Parenteau opened the studio when she moved to Jacksonville in 2007.

She was recognized as the JAX Chamber Downtown Council’s Small Business Leader of the Year in 2016 and as a Woman of Influence by the Jacksonville Business Journal in 2014.

Fluent in Spanish, French and English, her services include corporate photography, commercial shoots, special events, family photos and individual headshots. Parenteau’s offerings include a photo package which gives her clients the "celebrity experience" with professional makeup and wardrobe changes.

“My niche is the celebrity experience,” Parenteau said. “Every detail – makeup, hair, lighting and clothing – is important in a picture.”

During her career, Parenteau has traveled the world working with numerous celebrities including Kenny Chesney, John Travolta, Roberta Flack and Billy Horschel. Before relocating to Jacksonville, she also served clients in Los Angeles in business, entertainment, advertising and professional sports.

“My career has given me a great opportunity to know so many amazing people,” Parenteau said.

Growing up in Oregon and California, Parenteau attended the Fashion Institute in Portland after high school. After visiting a makeup studio located next door to the Fashion Institute, Parenteau knew that she wanted to work professionally as a makeup artist. Parenteau relocated to Seattle and enrolled in cosmetology school and began working with the Seattle Opera doing theater makeup. She went to work at a salon where the owner’s husband was a photographer and gained experience doing makeup for photo shoots. A move to Los Angeles followed where she enjoyed success working as a makeup artist in the advertising industry.

“A makeup artist is very valued as part of the production team,” Parenteau said.

Working side-by-side with many talented photographers sparked Parenteau’s interest in the business of photography. She studied photography at Escuela de Fotografia in Madrid, Spain, shifting her career focus prior to moving to Jacksonville.
“It was important to me to diversify my skills,” Parenteau said.

For those interested in a photography career, Parenteau recommends a formal education as well as working alongside a photographer whose work they admire. Be aware of current trends, such as video and AI, be prepared to pivot and understand how to run a business. A lifelong entrepreneur, Parenteau doesn’t have employees and does all of the work herself – prepping for shoots, processing photos, answering inquires, booking, bookkeeping and marketing.

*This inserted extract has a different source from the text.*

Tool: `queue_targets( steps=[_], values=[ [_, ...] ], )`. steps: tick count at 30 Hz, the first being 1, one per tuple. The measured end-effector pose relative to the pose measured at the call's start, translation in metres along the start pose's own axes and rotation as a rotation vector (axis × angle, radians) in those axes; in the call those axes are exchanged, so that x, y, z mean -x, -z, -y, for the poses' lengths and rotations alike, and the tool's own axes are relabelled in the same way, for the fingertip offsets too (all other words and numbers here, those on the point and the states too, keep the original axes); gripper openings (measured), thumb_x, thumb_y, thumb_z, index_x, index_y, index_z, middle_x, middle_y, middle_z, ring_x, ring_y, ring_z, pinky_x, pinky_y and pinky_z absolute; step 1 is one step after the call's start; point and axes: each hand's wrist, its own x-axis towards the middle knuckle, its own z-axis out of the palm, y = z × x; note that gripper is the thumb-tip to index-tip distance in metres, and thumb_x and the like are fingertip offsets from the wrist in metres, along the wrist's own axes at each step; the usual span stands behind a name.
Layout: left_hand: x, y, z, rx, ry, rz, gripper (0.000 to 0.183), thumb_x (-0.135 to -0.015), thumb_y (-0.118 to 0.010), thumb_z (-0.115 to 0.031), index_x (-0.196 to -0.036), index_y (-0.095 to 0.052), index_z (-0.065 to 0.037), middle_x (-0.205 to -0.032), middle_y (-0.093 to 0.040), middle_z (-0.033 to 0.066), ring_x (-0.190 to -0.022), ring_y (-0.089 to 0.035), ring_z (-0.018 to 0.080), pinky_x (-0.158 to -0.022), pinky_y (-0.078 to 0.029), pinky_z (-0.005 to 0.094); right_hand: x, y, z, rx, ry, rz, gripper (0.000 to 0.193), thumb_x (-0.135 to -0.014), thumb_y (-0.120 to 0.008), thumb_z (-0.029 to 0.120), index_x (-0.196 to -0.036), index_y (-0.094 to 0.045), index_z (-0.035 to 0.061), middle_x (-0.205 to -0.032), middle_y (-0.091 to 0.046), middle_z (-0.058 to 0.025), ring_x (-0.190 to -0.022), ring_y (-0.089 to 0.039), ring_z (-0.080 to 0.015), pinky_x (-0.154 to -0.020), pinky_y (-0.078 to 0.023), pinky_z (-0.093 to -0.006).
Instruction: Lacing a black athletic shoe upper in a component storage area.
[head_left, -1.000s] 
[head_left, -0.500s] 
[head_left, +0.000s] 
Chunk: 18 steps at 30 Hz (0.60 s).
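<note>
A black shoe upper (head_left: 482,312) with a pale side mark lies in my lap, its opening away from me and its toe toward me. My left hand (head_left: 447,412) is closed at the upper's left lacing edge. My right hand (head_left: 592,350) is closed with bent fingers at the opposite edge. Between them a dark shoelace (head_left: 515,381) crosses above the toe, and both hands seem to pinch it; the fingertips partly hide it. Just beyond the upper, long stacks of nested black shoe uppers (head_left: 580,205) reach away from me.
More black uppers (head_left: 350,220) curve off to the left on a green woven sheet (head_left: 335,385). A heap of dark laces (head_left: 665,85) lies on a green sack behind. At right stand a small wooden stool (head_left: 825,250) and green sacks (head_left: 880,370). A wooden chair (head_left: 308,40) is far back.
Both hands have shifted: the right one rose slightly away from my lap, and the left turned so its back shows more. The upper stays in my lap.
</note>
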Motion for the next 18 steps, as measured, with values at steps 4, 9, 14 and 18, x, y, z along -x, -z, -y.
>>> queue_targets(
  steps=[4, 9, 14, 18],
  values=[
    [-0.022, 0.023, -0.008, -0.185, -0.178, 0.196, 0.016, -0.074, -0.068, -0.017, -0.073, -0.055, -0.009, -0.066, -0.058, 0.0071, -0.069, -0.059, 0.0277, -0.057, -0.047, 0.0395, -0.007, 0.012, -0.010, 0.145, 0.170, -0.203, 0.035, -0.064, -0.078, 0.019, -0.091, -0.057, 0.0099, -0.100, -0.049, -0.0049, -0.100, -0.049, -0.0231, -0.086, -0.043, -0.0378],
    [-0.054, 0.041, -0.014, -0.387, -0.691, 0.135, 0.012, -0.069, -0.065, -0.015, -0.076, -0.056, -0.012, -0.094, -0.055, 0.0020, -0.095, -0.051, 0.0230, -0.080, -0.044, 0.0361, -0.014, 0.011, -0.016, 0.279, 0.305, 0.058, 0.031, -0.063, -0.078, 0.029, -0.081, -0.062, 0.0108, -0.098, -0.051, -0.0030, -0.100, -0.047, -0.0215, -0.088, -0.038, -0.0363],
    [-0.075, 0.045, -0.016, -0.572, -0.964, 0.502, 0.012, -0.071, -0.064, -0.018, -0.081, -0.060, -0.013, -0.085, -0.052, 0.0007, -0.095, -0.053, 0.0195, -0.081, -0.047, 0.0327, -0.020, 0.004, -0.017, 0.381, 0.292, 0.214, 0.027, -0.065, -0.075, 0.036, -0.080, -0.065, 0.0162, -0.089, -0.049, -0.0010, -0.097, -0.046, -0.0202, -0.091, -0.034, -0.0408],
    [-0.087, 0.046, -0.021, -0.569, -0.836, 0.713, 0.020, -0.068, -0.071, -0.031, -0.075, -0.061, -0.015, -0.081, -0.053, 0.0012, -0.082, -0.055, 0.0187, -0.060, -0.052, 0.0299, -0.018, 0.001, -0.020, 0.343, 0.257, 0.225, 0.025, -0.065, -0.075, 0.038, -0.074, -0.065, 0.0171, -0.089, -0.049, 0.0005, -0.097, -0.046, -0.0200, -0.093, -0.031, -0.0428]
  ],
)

“It’s important to produce great photos, but you also need to know how to price, bill and market your services,” Parenteau said. "Use social media platforms to promote your business and also to learn what other creative businesses are doing. Most importantly, know your value. Always keep your value by charging a competitive rate or coming to an agreement in trade of equal or greater value than your fee.”